Gross tissue evaluations at 2 m post-op demonstrated extensive host tissue ingrowth spanning the entire area of the original implantation site in animals grafted with SF and SIS scaffolds (Figure 1C, D). External esophageal cysts were found attached to the implantation site in 15% (3/20) of animals receiving SIS grafts, while no cysts were observed in SF and sham control groups. In addition, longitudinal contraction of the initial scaffold integration site was noted between the proximal/distal marking sutures in 50% (10/20) of the SIS cohort in comparison to 10% (2/20) of the SF group. Furthermore, the extent of longitudinal contraction encountered in the SIS group resulted in a 43–79% reduction in the length of the original implantation site, in comparison to 11–21% observed in the SF group. These observations demonstrate that SF matrices are superior in their ability to reinforce esophageal implantation sites in comparison to SIS scaffolds. The propensity of biomaterials to maintain the mechanical integrity of graft sites during host tissue integration is essential to maximize the extent of defect consolidation [41].

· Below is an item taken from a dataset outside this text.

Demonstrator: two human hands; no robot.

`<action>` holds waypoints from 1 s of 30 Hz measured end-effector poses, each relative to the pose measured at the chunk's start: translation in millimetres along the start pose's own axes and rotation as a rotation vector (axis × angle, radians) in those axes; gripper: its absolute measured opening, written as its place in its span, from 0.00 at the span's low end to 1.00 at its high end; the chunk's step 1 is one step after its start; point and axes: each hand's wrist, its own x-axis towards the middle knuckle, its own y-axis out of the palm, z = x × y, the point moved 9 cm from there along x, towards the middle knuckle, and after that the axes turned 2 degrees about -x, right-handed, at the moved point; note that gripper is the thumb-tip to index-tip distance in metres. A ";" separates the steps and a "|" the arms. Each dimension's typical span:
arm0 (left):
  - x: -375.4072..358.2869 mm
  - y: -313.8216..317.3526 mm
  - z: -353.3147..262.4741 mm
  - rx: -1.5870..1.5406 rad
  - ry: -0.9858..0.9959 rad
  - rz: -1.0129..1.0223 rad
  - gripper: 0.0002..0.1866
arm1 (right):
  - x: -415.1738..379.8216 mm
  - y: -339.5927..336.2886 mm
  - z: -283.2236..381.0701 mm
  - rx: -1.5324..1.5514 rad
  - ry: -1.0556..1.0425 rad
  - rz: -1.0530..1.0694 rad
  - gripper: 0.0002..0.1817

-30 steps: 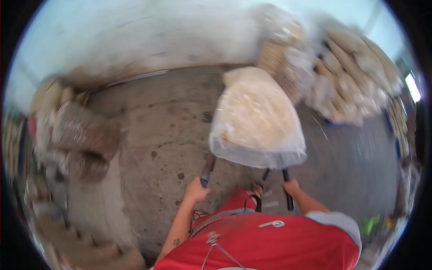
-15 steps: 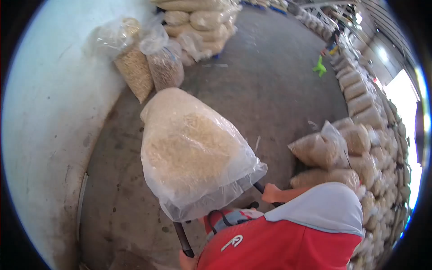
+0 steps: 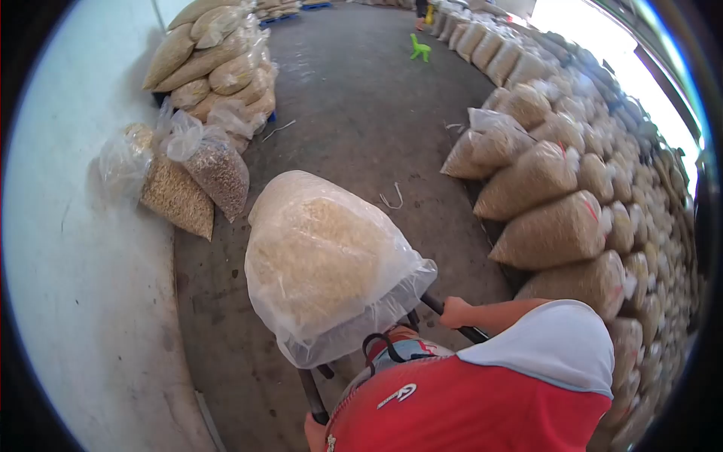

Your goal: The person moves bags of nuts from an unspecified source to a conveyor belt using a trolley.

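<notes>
1. At left, filled bags [image 3: 177, 197] are beside the wall [image 3: 98, 301].
2. The big sack [image 3: 320, 260] lies on a carrier, between and beyond its handles; it hides the carrier's edges and corners. Its full, rounded end points forward, slightly left; the loose plastic end points to the person. The long axis runs about along the handles.
3. Left hand [image 3: 315, 433] is at the near end of left handle [image 3: 311, 393], seemingly gripping; the shirt partly hides it.
4. Right hand [image 3: 456, 313] is closed around right handle [image 3: 474, 334].
5. I judge loading is done; what is left, I cannot tell.
6. At right, many sacks [image 3: 553, 230] are in rows.

Green chair [image 3: 420, 48], pale wall [image 3: 98, 226] (scuffed), stacked sacks [image 3: 218, 60] behind
</notes>
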 end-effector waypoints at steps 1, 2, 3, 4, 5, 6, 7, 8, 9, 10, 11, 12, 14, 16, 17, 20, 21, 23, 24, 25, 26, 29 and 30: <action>8.3 -15.7 -1.6 0.010 0.036 0.028 0.20 | -9.1 2.1 10.3 0.036 -0.005 -0.017 0.17; 18.9 -30.3 -5.8 0.013 0.076 0.054 0.20 | -10.3 19.1 14.6 0.087 0.020 -0.060 0.16; 29.5 -43.7 -12.1 0.018 0.123 0.074 0.21 | -2.6 38.9 16.5 0.083 0.032 -0.035 0.16; 40.0 -54.8 -12.3 0.031 0.170 0.094 0.21 | -1.7 52.7 24.3 0.148 0.015 -0.062 0.16; 55.1 -64.3 -8.9 0.059 0.203 0.129 0.22 | -2.6 67.0 35.2 0.214 0.005 -0.067 0.16; 88.3 -71.8 30.4 0.239 0.114 0.246 0.24 | -11.7 78.0 48.5 0.242 0.010 -0.059 0.16; 92.6 -87.2 27.9 0.266 0.123 0.256 0.24 | -26.7 81.7 62.1 0.288 0.025 -0.081 0.16; 100.3 -96.3 26.8 0.242 0.067 0.335 0.28 | -32.7 79.0 72.7 0.328 0.048 -0.113 0.16; 105.8 -104.6 20.4 0.214 0.007 0.418 0.32 | -30.5 88.5 82.0 0.346 0.068 -0.123 0.16; 112.6 -116.1 2.0 0.223 0.019 0.440 0.32 | -26.3 102.9 91.0 0.310 0.106 -0.159 0.16; 114.7 -127.1 -22.7 0.250 -0.010 0.445 0.28 | -20.9 109.8 98.3 0.266 0.140 -0.197 0.15; 116.6 -134.8 -51.3 0.266 -0.038 0.442 0.23 | -27.5 109.9 110.9 0.328 0.148 -0.154 0.15; 123.7 -143.1 -96.9 0.294 -0.122 0.417 0.13 | -30.8 104.4 132.1 0.373 0.148 -0.101 0.16; 162.4 -166.0 -90.4 0.301 -0.258 0.362 0.22 | -20.5 110.2 158.4 0.370 0.247 -0.073 0.17; 182.5 -177.2 -84.8 0.319 -0.285 0.360 0.22 | -16.1 107.4 171.8 0.374 0.251 -0.041 0.17; 240.0 -193.2 -97.9 0.360 -0.288 0.342 0.26 | -11.6 81.4 199.4 0.422 0.316 -0.091 0.18; 259.0 -196.6 -103.8 0.377 -0.279 0.340 0.28 | -3.6 72.9 207.2 0.462 0.302 -0.110 0.18; 296.5 -205.0 -120.5 0.418 -0.262 0.336 0.31 | 15.0 50.5 224.8 0.521 0.295 -0.153 0.18; 313.3 -207.2 -128.8 0.437 -0.258 0.338 0.33 | 25.4 40.0 234.1 0.515 0.279 -0.147 0.18; 329.5 -207.6 -137.1 0.453 -0.257 0.337 0.35 | 36.7 27.7 241.4 0.501 0.262 -0.143 0.18; 345.3 -208.7 -144.2 0.477 -0.262 0.343 0.37 | 46.7 13.5 246.0 0.501 0.269 -0.157 0.18; 401.7 -199.9 -166.1 0.567 -0.265 0.440 0.41 | 84.7 -19.2 256.5 0.618 0.249 -0.146 0.17; 423.7 -194.6 -176.5 0.599 -0.249 0.497 0.42 | 101.6 -35.2 258.4 0.586 0.232 -0.191 0.16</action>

Tensile testing (Figure 2) revealed that the consolidated tissues supported by SF and SIS scaffolds displayed mean UTS values corresponding to 22% and 41% of sham levels, respectively. In addition, de novo tissues in SF and SIS groups exhibited respective mean ETF values which were 114% and 101% of sham values. Mean EM measurements were found to be significantly different between the experimental groups. The SF cohort displayed 56% of sham levels while the SIS group demonstrated a significant increase in EM corresponding to 531% of esophagotomy controls, indicating an elevation in tissue stiffness. Previous studies have correlated enhanced esophageal tissue stiffness with higher rates of organ dysmotility [42], therefore raising concerns over the long-term functional performance of SIS implants.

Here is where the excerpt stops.